The Gophers have been hit hard in recent years by early NHL departures. In the past five years, Erik Johnson, Phil Kessel, Kyle Okposo, Stu Bickel, Nick Leddy and Jordan Schroeder all left with at least two years of eligibility remaining, and Johnson, Kessel and Leddy were one-and-dones. Such losses, Lucia said, have altered his recruiting philosophy.
"Obviously, you can't keep bringing in guys and losing them in one or two years and be successful,'' Lucia said. "No successful business could do that. You have to have a mix of kids who are going to be here four years, and [others] two years. And the one-year guys really set you back.''
The early departures have left the Gophers in a perpetual youth movement. This season's team lost only one player early to the NHL -- Aaron Ness left after his junior year -- but is still young, with a combined 19 sophomores (12) and freshmen (7) on its 27-man roster. The program hasn't had a 20-goal scorer since Ryan Stoa in 2008-09. But Lucia has an All-WCHA senior goalie in Kent Patterson, and returns his top two centers from last season: sophomores Nick Bjugstad and Erik Haula.
Coach on the mend
Lucia also appears to have his health back. His supporters note that the team's decline coincided with Lucia being struck by sarciodosis -- an autoimmune disease in which clusters of cells form in body organs, in this case a mass on his brain that produced intense headaches -- in December of 2008. The Gophers were ranked No. 1 nationally in November, but finished 17-13-7, missing the NCAA field for the first time since 2000.

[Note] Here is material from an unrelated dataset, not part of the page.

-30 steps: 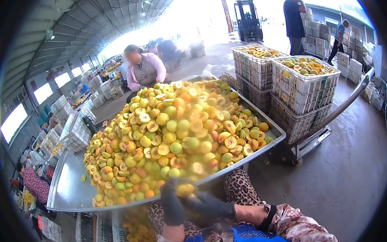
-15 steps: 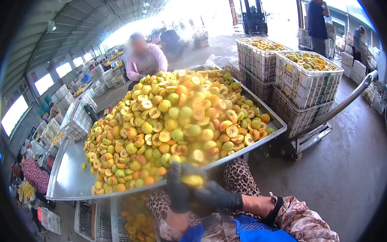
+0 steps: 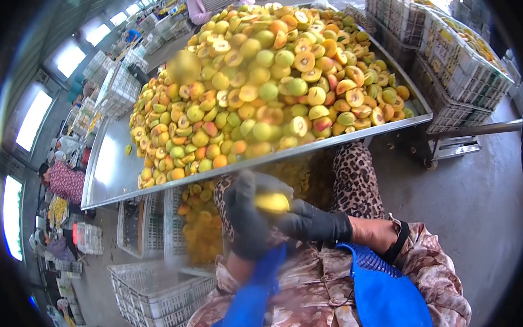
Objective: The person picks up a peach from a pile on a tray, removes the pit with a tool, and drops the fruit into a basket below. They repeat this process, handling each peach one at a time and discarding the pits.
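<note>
Both hands, in dark gloves, are together above my lap, just below the near rim of a metal tray (image 3: 115, 179). A yellow peach piece (image 3: 272, 202) sits between them, smeared by motion. My left hand (image 3: 246, 213) is closed around its left side, the fingers pointing up. From the right, my right hand (image 3: 312, 220) presses its fingers against the lower edge of the same piece. Any small tool in the right hand is hidden. Piled high on the tray are halved and whole-looking peaches (image 3: 267, 91), yellow, green and reddish, some showing pit hollows.
Below the tray at left are a crate with peaches (image 3: 200, 223) and stacked white crates (image 3: 156, 294). Filled crates (image 3: 459, 55) stand on a cart (image 3: 454, 148) at right. Across the tray sits a person in a pink sleeve (image 3: 198, 9). Other people work far left.
My view has tipped downward, so the tray and pile appear higher and more of my lap shows. Both hands stay together around a yellow peach piece, which now shows more plainly.
</note>
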`<state>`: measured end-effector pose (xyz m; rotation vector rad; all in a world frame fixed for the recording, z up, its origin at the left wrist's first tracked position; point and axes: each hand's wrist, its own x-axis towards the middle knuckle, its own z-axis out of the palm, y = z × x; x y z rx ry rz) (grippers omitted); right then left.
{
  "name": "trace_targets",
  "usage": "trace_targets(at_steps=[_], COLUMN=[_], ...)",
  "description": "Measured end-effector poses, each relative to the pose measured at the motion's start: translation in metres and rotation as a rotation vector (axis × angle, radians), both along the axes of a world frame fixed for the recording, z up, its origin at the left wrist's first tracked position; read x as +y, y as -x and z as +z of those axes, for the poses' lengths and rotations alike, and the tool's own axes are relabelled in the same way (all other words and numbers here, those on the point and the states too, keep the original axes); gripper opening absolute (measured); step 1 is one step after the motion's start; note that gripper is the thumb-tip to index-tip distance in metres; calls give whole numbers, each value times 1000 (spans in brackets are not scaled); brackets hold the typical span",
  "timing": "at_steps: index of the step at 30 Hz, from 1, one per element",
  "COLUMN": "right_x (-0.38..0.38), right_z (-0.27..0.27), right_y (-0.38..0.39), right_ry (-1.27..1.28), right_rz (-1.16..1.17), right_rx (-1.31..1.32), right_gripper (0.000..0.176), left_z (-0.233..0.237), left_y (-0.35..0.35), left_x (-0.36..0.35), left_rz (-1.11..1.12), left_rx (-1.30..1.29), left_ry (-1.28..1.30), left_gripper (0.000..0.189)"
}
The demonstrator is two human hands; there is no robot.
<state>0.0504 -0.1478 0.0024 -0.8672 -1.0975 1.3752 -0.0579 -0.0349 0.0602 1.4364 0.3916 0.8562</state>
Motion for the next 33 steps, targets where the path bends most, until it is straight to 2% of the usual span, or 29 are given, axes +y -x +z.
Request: trace_targets(at_steps=[1, 2, 5, 7, 9, 10, 12, 15, 16, 17, 19, 20, 23, 24, 27, 29, 32, 33], right_x=[4, 13, 23, 28, 19, 12, 5, 11, 16, 18, 15, 9, -2, -1, 8, 24, 38, 39], right_z=[-7, -20, -2, -24, -44, -59, -79, -74, -74, -68, -45, -37, -29, -30, -23, -18, -21, -24], right_y=[2, 0, 7, 7, -9, -22, -48, -38, -34, -30, -28, -31, -37, -39, -31, -28, -19, -18], right_ry=[3, 11, -109, -261, -103, 45, 348, 296, 142, 123, 76, 97, 111, 84, 128, 155, 127, 100], right_rz=[42, 71, 18, -267, -439, -392, -298, -468, -557, -587, -654, -680, -736, -740, -668, -651, -659, -642], right_rx=[73, -60, -258, -231, -160, -521, -1240, -1007, -966, -839, -593, -604, -608, -596, -521, -449, -380, -403], right_gripper=[42, 50, 45, 42, 39, 38, 38, 41, 34, 32, 28, 27, 24, 25, 30, 33, 31, 30], left_z=[4, 3, -7, -17, -82, -114, -106, -96, -113, -128, -126, -124, -116, -99, -72, -78, -65, -57], left_y=[4, 5, 19, 41, 61, 72, 36, -58, -86, -106, -124, -134, -113, -99, -59, -42, -25, -24], left_x=[3, 4, 41, 77, 163, 206, 199, 157, 154, 157, 159, 158, 191, 186, 139, 121, 84, 70], left_rz=[-68, 20, 92, 255, 503, 700, 502, 267, 225, 183, 205, 216, -157, -296, -431, -304, -442, -404], left_rx=[-5, 24, -40, -75, 322, 483, 374, 253, 390, 524, 706, 790, 375, 220, -14, 83, -149, -185], left_ry=[207, 329, 321, 118, -580, -880, -895, -895, -976, -1062, -1112, -1138, -94, 37, 12, -189, 333, 373], left_gripper=[48, 47, 49, 42, 36, 34, 29, 35, 40, 45, 46, 47, 50, 59, 63, 62, 60, 58])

"You can just tell that he's much more enthusiastic, much more upbeat now,'' said former North Stars General Manager Lou Nanne, who has two grandsons who have committed to play for the Gophers.
Lucia agrees, saying he feels "better than I have in four years.''
It adds up to a sense of optimism as the team prepares for this weekend's WCHA opener at Minnesota Duluth.
"It's a great group of guys,'' senior captain Taylor Matson said. "We're really close off the ice, too. That's a big difference from other years."
Lucia is counting on that chemistry to override the obvious concerns about inexperience and goal-scoring punch.
"You don't have to be the best team, but you have to be a team,'' the coach said. "You can't have guys pulling off in different directions, or a guy worrying, 'Did I get my points tonight? Did I get my ice time tonight? Geez, I'm not in the lineup tonight, I'm getting the shaft.' I don't think we'll have that type of group this year. I think we'll have a group that wants Gopher hockey to be successful more than they want to be successful individually.''
If they aren't, the seniors will depart without an NCAA tournament berth. And a program with questions going into the season could have even more coming out of it.